The Distance Formula is vital when determining how far apart two points are in a coordinate plane. In our problem, we need to find the distance between a point on the curve of the sine function and a given point (4, 2). This is expressed by the formula:

• \[ D = \sqrt{(x - 4)^2 + (y - 2)^2} \]

When the curve is described by an equation like \(y = \sin x\), the formula modifies to reflect this substitution. Therefore, the distance becomes:

• \[ D = \sqrt{(x - 4)^2 + (\sin x - 2)^2} \]

This transformation allows us to focus purely on the variable \(x\) since \(y\) relates directly to \(\sin x\). Our objective is to minimize this distance function to find the closet point to (4, 2). Understanding how distance works on graphs is a crucial part of calculus optimization.

Critical Points in calculus provide insight into the optimization of functions.
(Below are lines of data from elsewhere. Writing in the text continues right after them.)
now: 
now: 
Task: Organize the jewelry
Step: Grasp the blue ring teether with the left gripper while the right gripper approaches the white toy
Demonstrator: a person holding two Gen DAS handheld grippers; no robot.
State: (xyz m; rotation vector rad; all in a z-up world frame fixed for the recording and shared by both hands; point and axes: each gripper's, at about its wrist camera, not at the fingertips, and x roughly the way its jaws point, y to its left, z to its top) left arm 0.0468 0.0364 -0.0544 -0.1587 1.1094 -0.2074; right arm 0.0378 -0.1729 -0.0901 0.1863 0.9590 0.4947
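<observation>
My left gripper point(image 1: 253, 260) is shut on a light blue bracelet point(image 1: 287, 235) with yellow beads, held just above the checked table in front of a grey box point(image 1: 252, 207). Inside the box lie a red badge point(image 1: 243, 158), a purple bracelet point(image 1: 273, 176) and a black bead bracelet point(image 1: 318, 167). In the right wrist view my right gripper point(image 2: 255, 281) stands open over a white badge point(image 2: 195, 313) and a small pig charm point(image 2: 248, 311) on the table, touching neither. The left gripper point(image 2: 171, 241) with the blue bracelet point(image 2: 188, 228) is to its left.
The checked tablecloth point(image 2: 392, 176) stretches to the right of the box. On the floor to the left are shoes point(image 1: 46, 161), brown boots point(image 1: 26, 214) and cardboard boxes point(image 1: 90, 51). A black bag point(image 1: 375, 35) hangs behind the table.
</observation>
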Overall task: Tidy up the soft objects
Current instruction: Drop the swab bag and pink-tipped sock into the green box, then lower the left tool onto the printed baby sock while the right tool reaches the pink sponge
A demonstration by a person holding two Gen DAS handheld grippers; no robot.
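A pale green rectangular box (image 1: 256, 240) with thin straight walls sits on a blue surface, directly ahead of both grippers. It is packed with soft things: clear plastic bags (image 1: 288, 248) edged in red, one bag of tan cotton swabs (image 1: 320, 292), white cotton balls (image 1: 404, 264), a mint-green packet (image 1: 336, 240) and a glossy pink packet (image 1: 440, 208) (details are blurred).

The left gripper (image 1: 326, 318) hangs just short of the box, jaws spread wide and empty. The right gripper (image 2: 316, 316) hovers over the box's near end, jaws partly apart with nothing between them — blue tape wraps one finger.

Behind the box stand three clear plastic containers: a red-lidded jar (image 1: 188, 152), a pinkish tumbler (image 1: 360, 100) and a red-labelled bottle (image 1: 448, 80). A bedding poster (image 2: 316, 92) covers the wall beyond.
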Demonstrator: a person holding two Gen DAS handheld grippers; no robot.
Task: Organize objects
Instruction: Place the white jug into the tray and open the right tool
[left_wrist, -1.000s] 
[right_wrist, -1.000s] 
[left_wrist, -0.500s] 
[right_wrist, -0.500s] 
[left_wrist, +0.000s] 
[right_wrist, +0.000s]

For a point to be critical on a function, the derivative at that point is zero or undefined. To solve our problem, we treat the distance squared, \(D^2(x) = (x - 4)^2 + (\sin x - 2)^2\), as a function needing optimization.Taking the derivative leads to:

• \[ \frac{d}{dx}((x-4)^2 + (\sin x - 2)^2) = 2(x-4) + 2(\sin x - 2)\cos x \]

Setting this derivative equal to zero, we solve for \(x\):

• \[ (x-4) + (\sin x - 2)\cos x = 0 \]

Candidates for critical points can directly influence whether our distance reaches a minimum value, and thus where our curve is closest to the point (4, 2). Recognizing critical points and applying them correctly ensures effective optimization in calculus.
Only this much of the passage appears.